BHARDWAJ, RAVI
(2008)
IMPACT OF TEMPERATURE AND FLUE GAS COMPONENTS ON MERCURY SPECIATION AND UPTAKE BY ACTIVATED CARBON SORBENTS.
Master's Thesis, University of Pittsburgh.
(Unpublished)
Abstract
An experimental setup was built to simulate flue gas representative of coal fired power plants burning sub-bituminious powder river basin (PRB) coal. The impact of different flue gas constituents and bed temperature on mercury uptake capacity and mercury speciation were evaluated using a fixed bed epxerimental system. Two activated carbons were selected for the study: FGD activated carbon (Norit America Inc.) and a novel activated carbon manufactured by Corning Inc. After the experimental setup was tested and validated, evalauation of sorbents' performance was conducted using simulated PRB coal flue gas.A susbstantial increase in the mercury uptake capacity of both sorbents was observed in the absence of SO2 from the flue gas. Temeprature programed desorption (TPD) test on spent FGD sorbent revealed that mercury present on the surface of the spent sorbent was mostly in the elemental form. An instant breakthrough of mercury was observed with both sorbents when HCl was removed from the flue gas. This led to a significant decrease in the mercury adsorption capacity of both sorbents. Absence of water from the flue gas caused an increase in mercury uptake capacity and a decrease in mercury oxidation with both the sorbents. Removal of NO and NO2 had variable impact on different sorbent. Removal of NO or NO2 from the flue gas caused an increase in mercury uptake capacity of FGD sorbent. Removal of NO from the flue gas also led to an increase in mercury oxidation catalyzed by FGD sorbent. On the other hand, removal of NO or NO2 from PRB gas not only caused a decrease in the mercury uptake capacity of the Corning sorbent, but also led to a significant decrease in mercury oxidation catalyzed by this sorbent.
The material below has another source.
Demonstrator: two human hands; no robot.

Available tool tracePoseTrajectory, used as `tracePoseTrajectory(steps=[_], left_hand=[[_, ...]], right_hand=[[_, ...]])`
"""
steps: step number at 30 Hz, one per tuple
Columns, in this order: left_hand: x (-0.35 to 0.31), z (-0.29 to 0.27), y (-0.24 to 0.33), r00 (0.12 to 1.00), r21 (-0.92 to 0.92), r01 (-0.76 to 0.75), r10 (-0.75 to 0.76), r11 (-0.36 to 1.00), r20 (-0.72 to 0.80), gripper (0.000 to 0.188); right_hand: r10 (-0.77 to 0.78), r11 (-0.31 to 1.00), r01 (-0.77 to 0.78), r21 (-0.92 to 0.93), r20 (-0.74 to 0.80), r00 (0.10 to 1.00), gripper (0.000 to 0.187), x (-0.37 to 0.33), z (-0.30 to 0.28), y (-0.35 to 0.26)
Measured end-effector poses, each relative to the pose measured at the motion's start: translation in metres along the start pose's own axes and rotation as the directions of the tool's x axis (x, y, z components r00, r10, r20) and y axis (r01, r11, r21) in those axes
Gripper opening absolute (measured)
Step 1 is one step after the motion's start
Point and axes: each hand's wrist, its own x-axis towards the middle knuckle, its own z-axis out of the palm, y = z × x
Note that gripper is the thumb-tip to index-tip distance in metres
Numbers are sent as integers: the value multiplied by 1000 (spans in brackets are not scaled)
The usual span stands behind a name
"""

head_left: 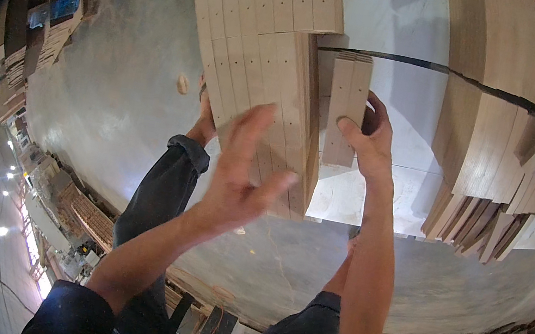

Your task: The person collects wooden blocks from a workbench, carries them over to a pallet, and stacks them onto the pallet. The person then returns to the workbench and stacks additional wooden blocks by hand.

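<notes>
My right hand [373,143] grips the right side of a short stack of pale wooden boards [349,96], its thumb lying over the top board and its fingers partly hidden along the edge. The stack lies on a white surface [406,91]; small dark holes show in its top boards. To the left, my left hand [242,170] is spread, fingers and thumb apart, with nothing in it. It is over the near part of a large stack of drilled boards [257,65]; whether it touches them I cannot tell.
At the right of the white surface stand more plain wooden boards [485,148], some leaning loosely at the edge. A dark gap [408,61] crosses the surface. Grey concrete floor [117,83] surrounds it, with a small wooden scrap [182,85] on it. Wood piles [88,210] line the background.
</notes>
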Motion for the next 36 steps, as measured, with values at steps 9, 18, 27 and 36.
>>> tracePoseTrajectory(steps=[9, 18, 27, 36], left_hand=[[-5, -42, -73, 965, 63, 194, -179, 979, -190, 65], [9, -27, -96, 919, -48, 345, -348, 937, -183, 80], [16, -28, -105, 894, -188, 386, -417, 903, -165, 88], [14, -24, -104, 888, -71, 401, -407, 913, -213, 83]], right_hand=[[3, 987, -8, -157, -28, 1000, 89, 39, 32, 6], [43, 956, -54, -290, -45, 998, 91, 41, 31, 2], [-12, 948, 2, -317, -29, 1000, 86, 35, 39, 12], [-100, 856, 56, -514, -59, 993, 79, 39, 36, 21]])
A 100 °C increase in bed temperature (from 140 °C to 240 °C) caused an instant breakthrough of mercury with both sorbents under simulated PRB coal flue gas conditions. It also caused a significant decrease in the oxidation of mercury. Based on the findings of the study, a simplistic model explaining the mechanism for mercury uptake and oxidation by activated carbon through competition between Cl and SO2 for active sites on the surface of the activated carbon is proposed.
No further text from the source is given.